Mykotoxinabbau Mechanismen in Mehlwürmern (Tenebrionidae)

Eine Hauptaufgabe ist die Schaffung definierter Bedingungen für die Kultivierung mehrerer Arten von Mehlwürmern (Larven von Schwarzkäfern, Tenebrionidae), die die Untersuchung der Mechanismen des Mykotoxinstoffwechsels ermöglichen. Das Ziel von WP 1 (an der BOKU-DAGZ) ist es, axenische Mehlwürmer zu produzieren, um festzustellen, ob das Mikrobiom einen wesentlichen Beitrag zur Entgiftung von Mykotoxinen leistet. In WP 2 werden Versuche mit den 13C-markierten Toxinen Desoxynivalenol, Zearalenon und Aflatoxin B1 durchgeführt. Vor dem Aufbringen der teuren markierten Toxine ist es wichtig, Bedingungen zu finden, unter denen die Mykotoxine reproduzierbar von den Mehlwürmern aufgenommen werden. Bei unzureichender Futteraufnahme werden Toxine direkt in den Abdominaltrakt des Insekts injiziert und anschließend mit LC-HRMS (/ MS) und MetExtract analysiert. Im Zentrum für Analytische Chemie am IFA-Tulln wird auch ermittelt, inwieweit sich die Aufnahme durch bekannte Metaboliten erklären lässt.
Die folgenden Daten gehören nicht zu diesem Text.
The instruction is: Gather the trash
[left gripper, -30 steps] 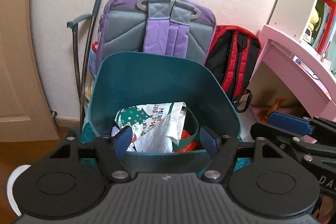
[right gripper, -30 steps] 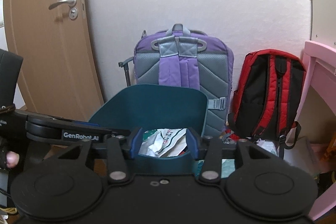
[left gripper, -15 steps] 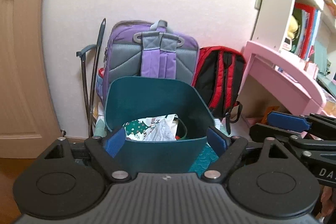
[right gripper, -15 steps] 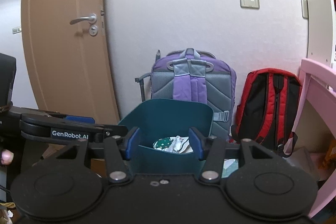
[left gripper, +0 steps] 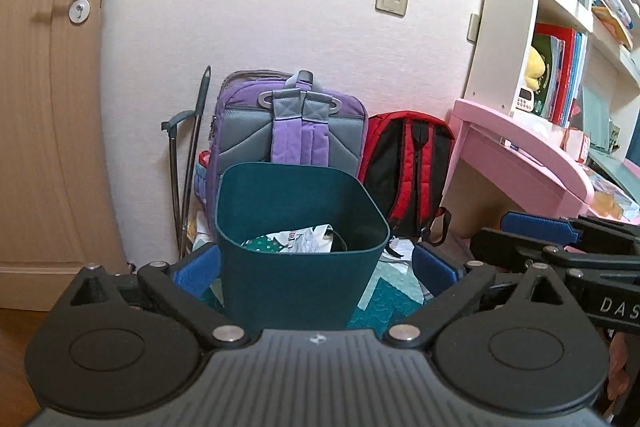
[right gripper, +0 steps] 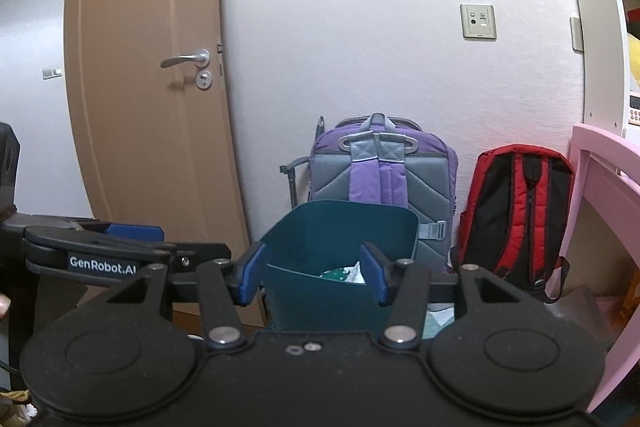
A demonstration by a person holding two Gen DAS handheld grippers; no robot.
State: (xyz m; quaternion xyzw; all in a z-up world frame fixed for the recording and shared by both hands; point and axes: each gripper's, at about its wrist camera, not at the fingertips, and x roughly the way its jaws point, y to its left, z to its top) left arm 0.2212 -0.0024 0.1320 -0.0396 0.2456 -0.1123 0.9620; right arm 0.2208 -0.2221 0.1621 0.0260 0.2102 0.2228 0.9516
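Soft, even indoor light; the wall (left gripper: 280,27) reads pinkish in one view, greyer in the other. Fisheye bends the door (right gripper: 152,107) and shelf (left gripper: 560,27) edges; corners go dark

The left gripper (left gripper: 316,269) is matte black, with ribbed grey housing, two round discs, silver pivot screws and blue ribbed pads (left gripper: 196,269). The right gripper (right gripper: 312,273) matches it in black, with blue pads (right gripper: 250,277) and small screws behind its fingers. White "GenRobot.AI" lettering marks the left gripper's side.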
Erste Pilotversuche und Literaturberichte zeigen, dass etwa 90% des Desoxynivalenols nicht erfasst werden. Mit Hilfe des isotopenunterstützten LC-HRMS (/ MS) -Workflows und der MetExtract-Datenverarbeitung sollte es möglich sein, neue Derivate zu finden und den nachgewiesenen Derivaten der Elterntoxine Summenformeln und vorläufige Strukturen zuzuweisen. Dies sollte es ermöglichen, biochemische Reaktionen und entsprechende Enzyme zu postulieren, die die Bildung von Mykotoxinmetaboliten katalysieren. Unter Verwendung des vollständig sequenzierten Genoms von Tribolium castaneum (Reismehlkäfer) sollten Kandidatengene identifiziert werden können, die in der verbleibenden Projektzeit durch heterologe Expression getestet werden. Es gibt vorläufige Beweise dafür, dass eine Entgiftung bei Mehlwürmern induzierbar sein kann. Daher besteht die Hauptaufgabe des WP 3 an der FH Tulln darin, mit Hilfe von Proteomics-Methoden nach Unterschieden im Proteom von Mehlwürmern zu suchen, die im Vergleich zu künstlich kontaminiertem Futter toxinfrei sind, und durch Peptidsequenzierung zu bestimmen, welche Gene für die Infektion verantwortlich sein könnten differentiell gebildete Proteine.